DESCRIPTION OF THE TASK: Which lines of the entries below run from the one holding "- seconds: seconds" to the one holding "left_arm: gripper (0", inclusive? Set down exactly those lines and no others.

[Dataset entries]
§ §
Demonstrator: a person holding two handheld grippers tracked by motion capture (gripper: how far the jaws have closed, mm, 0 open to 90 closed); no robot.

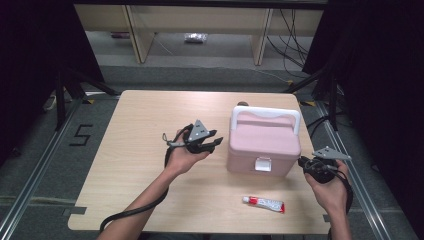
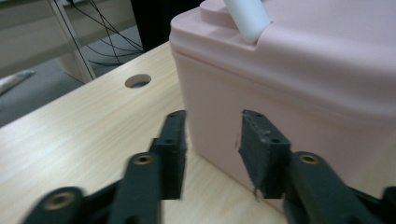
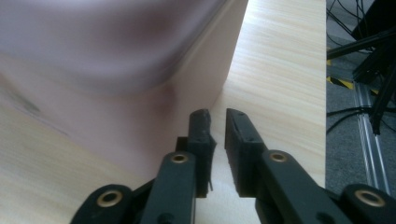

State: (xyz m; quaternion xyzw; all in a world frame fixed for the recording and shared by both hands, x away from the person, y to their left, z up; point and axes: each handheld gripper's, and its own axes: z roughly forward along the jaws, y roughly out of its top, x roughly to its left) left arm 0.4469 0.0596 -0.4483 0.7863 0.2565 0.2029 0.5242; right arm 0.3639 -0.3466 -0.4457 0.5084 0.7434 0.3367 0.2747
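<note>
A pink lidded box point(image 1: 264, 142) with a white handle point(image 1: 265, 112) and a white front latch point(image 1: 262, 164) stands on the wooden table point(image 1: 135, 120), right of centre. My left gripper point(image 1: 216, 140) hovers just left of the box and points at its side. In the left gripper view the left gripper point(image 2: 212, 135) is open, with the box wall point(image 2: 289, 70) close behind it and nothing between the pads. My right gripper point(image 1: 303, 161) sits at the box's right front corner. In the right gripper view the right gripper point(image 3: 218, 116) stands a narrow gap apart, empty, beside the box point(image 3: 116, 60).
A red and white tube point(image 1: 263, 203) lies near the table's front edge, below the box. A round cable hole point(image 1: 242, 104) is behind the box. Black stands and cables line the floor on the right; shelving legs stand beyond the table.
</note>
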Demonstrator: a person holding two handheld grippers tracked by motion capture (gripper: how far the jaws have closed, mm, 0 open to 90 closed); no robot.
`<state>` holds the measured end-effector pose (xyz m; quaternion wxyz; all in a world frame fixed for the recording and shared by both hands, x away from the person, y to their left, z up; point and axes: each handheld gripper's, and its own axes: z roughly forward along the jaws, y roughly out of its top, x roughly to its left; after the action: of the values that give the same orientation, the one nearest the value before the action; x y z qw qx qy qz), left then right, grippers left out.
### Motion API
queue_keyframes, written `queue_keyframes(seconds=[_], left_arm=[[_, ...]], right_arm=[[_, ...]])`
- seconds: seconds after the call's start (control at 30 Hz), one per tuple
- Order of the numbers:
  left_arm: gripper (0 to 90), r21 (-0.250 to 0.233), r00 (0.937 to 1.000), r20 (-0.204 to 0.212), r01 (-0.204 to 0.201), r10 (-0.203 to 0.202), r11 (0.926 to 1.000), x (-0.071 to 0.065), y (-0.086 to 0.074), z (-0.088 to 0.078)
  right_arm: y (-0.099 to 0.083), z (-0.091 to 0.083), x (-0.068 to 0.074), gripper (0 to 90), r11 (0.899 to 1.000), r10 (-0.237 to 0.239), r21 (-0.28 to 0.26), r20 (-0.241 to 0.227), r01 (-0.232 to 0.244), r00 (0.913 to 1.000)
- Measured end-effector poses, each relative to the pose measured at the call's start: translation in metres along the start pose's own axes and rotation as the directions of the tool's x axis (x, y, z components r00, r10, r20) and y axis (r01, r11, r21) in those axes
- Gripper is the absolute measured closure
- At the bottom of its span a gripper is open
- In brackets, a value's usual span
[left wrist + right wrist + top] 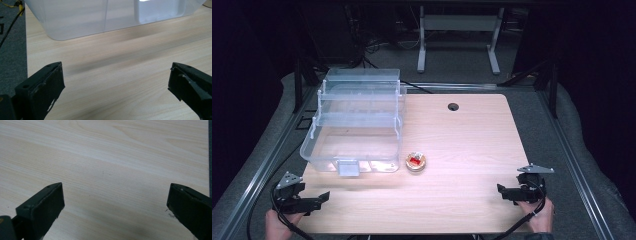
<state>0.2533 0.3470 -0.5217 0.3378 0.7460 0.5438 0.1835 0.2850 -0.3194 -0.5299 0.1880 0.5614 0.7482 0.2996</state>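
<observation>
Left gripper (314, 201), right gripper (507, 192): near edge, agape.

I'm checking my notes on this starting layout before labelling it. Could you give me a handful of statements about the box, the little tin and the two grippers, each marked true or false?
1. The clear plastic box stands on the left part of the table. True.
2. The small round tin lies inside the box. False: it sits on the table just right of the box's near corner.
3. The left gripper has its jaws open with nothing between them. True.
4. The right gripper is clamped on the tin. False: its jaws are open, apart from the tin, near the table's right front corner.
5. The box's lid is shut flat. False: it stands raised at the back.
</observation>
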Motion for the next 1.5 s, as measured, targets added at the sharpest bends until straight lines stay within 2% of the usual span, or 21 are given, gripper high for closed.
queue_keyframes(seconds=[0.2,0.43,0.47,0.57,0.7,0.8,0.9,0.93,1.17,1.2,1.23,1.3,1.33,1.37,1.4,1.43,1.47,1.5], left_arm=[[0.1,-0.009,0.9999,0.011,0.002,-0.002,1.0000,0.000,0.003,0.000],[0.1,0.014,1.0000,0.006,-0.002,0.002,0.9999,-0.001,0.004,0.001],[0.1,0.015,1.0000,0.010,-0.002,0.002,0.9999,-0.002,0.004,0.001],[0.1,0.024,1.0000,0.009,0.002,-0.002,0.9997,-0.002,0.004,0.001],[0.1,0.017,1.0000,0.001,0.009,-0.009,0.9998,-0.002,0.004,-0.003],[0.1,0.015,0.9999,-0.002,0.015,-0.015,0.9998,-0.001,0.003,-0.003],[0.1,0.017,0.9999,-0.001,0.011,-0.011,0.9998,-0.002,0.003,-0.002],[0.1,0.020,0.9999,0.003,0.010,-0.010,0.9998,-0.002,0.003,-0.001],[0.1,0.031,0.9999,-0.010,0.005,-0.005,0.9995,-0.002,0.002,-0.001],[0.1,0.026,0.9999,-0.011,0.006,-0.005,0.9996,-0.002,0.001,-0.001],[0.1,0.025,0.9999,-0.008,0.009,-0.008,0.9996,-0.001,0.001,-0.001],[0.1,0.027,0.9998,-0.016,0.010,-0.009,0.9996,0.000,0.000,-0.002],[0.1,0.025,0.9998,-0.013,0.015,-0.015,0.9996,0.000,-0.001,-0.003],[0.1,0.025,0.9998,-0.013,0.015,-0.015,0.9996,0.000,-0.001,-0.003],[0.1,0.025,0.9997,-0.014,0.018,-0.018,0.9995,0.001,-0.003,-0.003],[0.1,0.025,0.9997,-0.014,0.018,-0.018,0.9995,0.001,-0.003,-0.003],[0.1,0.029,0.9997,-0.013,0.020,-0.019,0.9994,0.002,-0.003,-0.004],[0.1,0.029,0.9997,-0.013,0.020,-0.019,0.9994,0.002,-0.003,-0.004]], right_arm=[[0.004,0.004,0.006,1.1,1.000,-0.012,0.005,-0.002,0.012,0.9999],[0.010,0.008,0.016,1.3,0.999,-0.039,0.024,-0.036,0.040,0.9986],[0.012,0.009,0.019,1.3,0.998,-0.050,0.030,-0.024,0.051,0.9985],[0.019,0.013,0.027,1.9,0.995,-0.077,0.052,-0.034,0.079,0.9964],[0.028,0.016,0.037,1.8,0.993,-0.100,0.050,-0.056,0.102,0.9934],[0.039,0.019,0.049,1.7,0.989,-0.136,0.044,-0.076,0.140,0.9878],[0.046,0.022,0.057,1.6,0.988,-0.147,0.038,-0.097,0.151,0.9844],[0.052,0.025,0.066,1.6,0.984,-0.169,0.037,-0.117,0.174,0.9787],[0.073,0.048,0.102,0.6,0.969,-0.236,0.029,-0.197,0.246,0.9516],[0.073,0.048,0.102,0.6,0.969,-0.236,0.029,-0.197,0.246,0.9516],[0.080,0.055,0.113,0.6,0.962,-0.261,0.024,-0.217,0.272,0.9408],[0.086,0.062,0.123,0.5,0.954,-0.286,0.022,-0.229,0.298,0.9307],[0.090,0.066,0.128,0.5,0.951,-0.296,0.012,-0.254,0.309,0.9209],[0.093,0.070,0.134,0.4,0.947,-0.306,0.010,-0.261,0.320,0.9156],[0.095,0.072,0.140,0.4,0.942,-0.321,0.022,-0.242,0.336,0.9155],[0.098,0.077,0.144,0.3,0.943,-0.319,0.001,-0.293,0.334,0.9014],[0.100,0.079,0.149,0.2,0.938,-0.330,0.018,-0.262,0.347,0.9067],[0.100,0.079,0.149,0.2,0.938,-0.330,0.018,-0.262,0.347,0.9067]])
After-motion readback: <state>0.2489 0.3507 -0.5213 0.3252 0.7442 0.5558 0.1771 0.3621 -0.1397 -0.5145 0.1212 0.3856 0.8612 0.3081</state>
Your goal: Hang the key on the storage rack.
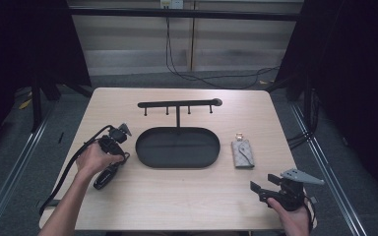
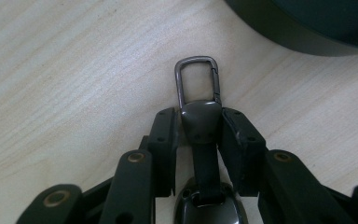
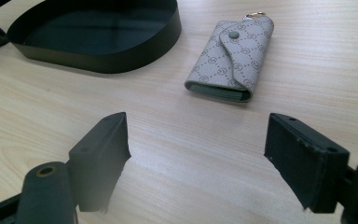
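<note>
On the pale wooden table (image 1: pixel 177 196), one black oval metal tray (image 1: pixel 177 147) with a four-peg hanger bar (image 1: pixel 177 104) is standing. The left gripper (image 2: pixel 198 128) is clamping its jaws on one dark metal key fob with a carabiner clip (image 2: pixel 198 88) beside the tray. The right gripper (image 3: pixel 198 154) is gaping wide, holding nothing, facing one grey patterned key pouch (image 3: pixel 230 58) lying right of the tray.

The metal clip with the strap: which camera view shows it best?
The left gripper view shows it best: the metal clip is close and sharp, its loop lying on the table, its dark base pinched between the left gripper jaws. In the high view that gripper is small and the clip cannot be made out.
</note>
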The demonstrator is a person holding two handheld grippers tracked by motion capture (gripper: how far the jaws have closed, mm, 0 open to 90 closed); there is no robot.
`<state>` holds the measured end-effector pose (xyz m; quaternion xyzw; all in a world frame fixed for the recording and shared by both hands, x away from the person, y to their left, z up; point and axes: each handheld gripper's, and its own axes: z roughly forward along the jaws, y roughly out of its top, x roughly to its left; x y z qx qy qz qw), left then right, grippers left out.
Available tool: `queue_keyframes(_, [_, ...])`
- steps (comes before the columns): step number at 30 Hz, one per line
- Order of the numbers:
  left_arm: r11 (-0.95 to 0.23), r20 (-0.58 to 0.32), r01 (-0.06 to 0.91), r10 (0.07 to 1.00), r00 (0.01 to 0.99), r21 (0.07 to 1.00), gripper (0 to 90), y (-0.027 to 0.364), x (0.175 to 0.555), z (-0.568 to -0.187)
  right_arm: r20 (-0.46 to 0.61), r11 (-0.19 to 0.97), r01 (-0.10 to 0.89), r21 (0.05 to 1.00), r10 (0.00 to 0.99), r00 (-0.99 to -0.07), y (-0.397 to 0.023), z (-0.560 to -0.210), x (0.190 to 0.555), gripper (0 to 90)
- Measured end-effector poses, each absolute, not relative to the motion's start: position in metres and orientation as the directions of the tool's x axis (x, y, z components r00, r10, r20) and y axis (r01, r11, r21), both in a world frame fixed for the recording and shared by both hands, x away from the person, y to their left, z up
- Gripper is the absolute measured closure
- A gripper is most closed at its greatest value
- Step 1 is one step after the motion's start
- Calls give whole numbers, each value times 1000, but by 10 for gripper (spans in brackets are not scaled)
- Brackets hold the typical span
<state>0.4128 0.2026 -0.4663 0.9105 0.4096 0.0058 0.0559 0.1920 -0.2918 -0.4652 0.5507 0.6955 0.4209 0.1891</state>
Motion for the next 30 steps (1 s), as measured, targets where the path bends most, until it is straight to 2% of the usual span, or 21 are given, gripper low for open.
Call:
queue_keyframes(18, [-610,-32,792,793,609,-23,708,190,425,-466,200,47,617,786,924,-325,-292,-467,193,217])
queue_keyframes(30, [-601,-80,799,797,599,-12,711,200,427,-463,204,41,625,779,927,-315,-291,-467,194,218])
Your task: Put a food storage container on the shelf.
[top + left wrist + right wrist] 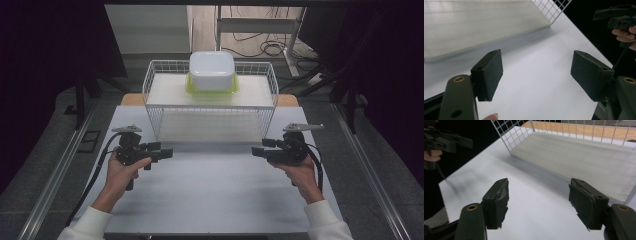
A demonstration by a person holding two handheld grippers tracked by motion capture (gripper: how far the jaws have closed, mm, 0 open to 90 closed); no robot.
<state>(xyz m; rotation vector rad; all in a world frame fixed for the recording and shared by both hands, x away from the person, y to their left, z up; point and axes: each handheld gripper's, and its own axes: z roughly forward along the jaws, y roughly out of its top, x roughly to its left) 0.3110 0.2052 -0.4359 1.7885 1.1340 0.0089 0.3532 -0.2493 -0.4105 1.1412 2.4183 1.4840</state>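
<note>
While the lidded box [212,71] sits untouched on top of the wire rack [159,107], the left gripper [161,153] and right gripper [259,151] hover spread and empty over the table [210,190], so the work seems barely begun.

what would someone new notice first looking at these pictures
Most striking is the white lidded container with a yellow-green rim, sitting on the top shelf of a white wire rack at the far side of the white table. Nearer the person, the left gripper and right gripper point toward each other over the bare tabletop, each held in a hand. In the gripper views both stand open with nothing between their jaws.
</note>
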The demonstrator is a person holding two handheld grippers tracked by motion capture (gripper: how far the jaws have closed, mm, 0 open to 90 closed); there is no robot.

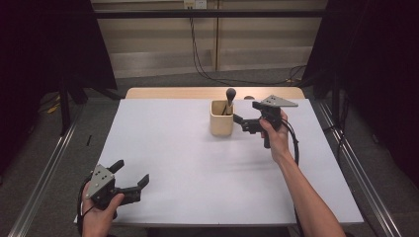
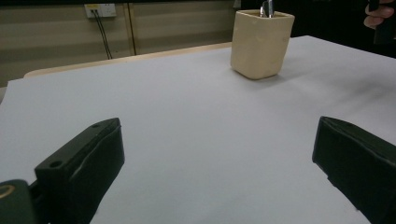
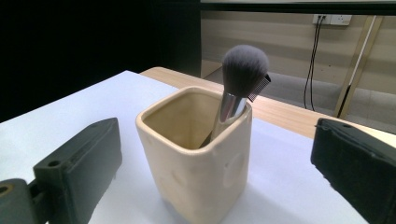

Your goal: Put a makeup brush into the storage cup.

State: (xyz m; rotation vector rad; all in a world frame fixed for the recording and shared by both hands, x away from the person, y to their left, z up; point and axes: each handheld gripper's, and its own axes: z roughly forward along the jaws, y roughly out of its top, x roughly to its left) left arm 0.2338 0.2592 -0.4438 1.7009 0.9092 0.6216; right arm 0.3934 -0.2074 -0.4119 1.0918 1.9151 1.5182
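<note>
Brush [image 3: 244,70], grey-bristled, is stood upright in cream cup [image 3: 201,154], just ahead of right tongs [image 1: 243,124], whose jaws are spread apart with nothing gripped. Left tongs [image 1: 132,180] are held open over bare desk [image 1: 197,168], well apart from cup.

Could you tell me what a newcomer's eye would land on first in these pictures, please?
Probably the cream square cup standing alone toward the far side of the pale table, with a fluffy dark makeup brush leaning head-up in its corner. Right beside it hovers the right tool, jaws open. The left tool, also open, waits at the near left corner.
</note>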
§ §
RESULT BELOW:
- seconds: seconds after the call's start (control at 30 Hz), one per tuple
- Order of the numbers:
  left_arm: gripper (0 to 90), r21 (-0.250 to 0.233), r00 (0.937 to 1.000), r20 (-0.204 to 0.212), r01 (-0.204 to 0.201), r10 (-0.203 to 0.202), r11 (0.926 to 1.000), x (-0.071 to 0.065), y (-0.086 to 0.074), z (-0.088 to 0.078)

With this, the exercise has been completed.